In this case, the graph displays the number of user generated
content events from a social networking source that have been
classified as "Asks for Something" 1012, "Likes" 1014, "States a
Need/Want" 1016 and "States a Problem/Dislike" 1018.
[0114] FIG. 11 is an exemplary screen shot illustrating a questions
view, according to an embodiment of the present invention.
According to an embodiment of the present invention, an
administrative user may respond to items manually using a Recent
Questions view 1100. This view allows the user to filter events
based on actionability, relevance, speech act confidence, key noun
phrase confidence, date, search query, and/or classification. In
this example, an actionability range is shown by 1102, a speech act
confidence range is shown by 1104, a relevance range is shown by
1106 and a key noun phrase confidence range is shown by 1108.
Additional filtering criteria may be considered, such as Start Date
1110 and Search Query 1112. A number of total matched documents may
be shown at 1114. Also, the number of matches may be further broken
down by categories, as shown by Discarded 1116, States a
Problem/Dislikes 1118, States a Need/Want 1120, Asks for Something
1122, Likes 1124 and Check In 1126.
[0115] The user may view details about the matched Keyword, or view
the individual event. As shown in FIG. 11, for each match, various
characteristics may be shown, such as speech act 1132, keyword
1134, key noun phrase score 1136, Relevancy Score 1138,
Actionability Score 1140, Speech Act Score 1142, number of
followers 1144, number of following 1146 and posted time 1148. In
this example, a summary may be shown at 1150, a response at 1152,
and an author identifier 1154 and posted time 1156. The next match
may have similar data displayed, including summary at 1160,
response at 1162, author identifier at 1164 and posted time at
1166. in the next match similar data displayed, including summary
at 1170, response at 1172, author identifier at 1174 and posted
time at 1176. Finally, the last match on this exemplary page may
display summary at 1180, response at 1182, author identifier at
1184 and posted time at 1186.
[0116] For each event, administrative users may choose to Respond,
Approve NLP classification, Reject NLP classification, Reject
Responses, and/or generate a Custom response, as shown by 1130. For
example, to send out a response quickly, users may choose the
desired response from a select list, then click the "Respond"
button.
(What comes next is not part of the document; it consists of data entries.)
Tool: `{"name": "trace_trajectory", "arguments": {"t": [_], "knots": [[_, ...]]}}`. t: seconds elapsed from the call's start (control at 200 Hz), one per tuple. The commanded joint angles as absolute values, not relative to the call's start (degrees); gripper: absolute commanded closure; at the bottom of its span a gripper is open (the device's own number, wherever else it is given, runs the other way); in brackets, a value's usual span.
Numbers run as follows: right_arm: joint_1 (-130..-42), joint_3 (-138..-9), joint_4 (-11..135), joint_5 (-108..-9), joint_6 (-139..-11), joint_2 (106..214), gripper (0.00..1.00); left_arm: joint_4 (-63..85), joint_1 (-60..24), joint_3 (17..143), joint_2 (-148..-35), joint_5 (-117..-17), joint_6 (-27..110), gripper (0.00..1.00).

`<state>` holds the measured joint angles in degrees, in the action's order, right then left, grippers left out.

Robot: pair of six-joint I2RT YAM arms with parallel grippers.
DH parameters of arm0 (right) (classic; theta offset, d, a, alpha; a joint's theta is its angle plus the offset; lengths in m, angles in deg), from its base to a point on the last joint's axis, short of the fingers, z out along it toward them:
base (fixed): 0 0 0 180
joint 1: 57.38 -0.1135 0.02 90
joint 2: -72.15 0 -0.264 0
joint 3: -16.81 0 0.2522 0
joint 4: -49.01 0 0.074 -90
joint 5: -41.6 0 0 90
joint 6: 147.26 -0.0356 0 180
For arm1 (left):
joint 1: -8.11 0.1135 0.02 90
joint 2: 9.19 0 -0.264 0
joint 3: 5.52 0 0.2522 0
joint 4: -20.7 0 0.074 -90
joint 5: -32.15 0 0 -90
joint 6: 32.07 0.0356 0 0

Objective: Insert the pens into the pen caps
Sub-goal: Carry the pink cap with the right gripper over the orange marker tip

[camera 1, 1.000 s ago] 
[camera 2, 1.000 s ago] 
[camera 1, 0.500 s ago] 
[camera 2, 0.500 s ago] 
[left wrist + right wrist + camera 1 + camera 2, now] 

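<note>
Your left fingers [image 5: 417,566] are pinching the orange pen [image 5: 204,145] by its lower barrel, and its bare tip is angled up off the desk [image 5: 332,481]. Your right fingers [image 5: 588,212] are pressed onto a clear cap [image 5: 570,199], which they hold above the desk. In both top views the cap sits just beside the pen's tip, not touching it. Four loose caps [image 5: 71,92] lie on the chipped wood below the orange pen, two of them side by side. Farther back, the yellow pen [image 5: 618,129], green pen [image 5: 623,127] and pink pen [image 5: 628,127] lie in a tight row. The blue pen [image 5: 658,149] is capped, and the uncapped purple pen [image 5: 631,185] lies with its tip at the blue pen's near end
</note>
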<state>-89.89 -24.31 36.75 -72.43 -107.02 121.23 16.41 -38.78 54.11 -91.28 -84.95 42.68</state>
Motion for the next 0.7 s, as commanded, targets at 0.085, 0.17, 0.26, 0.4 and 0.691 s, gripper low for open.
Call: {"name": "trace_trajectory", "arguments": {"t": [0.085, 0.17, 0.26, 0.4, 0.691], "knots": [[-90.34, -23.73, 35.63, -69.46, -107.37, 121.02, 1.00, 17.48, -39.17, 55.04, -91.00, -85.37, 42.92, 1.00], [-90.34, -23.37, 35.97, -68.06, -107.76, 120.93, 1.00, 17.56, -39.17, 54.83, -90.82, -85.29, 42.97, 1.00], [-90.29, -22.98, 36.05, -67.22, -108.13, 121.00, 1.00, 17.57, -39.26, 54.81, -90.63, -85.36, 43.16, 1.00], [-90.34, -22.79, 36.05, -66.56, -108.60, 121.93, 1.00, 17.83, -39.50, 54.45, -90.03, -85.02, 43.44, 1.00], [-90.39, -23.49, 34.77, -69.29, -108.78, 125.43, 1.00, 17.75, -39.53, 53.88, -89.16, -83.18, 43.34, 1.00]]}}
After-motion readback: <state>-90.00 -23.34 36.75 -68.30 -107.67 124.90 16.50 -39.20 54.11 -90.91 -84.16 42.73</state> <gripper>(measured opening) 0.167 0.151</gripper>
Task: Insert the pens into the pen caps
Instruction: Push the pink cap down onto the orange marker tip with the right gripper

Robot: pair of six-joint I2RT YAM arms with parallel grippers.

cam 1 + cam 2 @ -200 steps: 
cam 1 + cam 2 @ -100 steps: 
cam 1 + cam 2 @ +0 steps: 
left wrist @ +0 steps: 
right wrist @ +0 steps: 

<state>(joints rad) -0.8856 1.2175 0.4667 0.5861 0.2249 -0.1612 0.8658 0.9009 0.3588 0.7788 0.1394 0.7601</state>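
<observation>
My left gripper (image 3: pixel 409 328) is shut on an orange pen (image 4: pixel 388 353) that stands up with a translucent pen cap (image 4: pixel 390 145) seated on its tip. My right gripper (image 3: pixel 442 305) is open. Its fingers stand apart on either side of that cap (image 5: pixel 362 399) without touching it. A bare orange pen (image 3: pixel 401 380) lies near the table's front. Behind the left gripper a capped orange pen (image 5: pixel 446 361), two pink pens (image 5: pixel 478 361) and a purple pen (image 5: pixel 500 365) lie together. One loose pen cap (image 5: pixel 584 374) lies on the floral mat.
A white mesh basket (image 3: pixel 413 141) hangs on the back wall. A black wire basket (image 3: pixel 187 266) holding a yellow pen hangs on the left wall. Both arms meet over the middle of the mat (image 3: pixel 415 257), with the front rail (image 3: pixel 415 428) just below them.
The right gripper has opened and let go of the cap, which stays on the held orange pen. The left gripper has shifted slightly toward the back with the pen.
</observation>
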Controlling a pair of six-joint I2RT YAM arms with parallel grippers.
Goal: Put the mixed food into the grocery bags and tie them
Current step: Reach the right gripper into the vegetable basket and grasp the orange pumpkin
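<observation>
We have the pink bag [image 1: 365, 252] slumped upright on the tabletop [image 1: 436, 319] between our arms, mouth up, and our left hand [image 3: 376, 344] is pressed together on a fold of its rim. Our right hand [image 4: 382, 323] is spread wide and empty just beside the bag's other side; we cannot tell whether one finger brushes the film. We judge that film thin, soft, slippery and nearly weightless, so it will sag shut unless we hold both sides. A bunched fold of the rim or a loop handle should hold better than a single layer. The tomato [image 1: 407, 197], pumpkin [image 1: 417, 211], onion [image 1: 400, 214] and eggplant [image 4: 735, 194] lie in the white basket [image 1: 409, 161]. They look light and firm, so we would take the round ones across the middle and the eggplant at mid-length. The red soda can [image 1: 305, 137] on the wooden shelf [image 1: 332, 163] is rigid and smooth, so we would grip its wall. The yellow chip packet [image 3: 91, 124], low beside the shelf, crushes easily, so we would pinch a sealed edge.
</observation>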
Other variations of the details shown in FIG. 11 may be
displayed.
[0117] FIG. 12 is an exemplary screen shot illustrating top
response landing URLs, according to an embodiment of the present
invention. The Top Response Landing URLs table 1210 may display
pages that were included in responses sorted by most amount of
clicks received. In this example, URLs may be identified at 1212
with a corresponding number of clicks at 1214. Other information
displayed may include "top hits" 1216 which may represent total
number of times that the URL was determined to be the best URL to
include in a response, and "all hits" 1218 which is the total
number of times that the URL was included in the top candidate URLs
(e.g., top 5 URLs, etc.) for a response. Additional details may be
viewed by selecting 1220. Other variations of the details shown in
FIG. 12 may be displayed.
[0118] FIG. 13 is an exemplary screen shot illustrating response
URL details, according to an embodiment of the present invention.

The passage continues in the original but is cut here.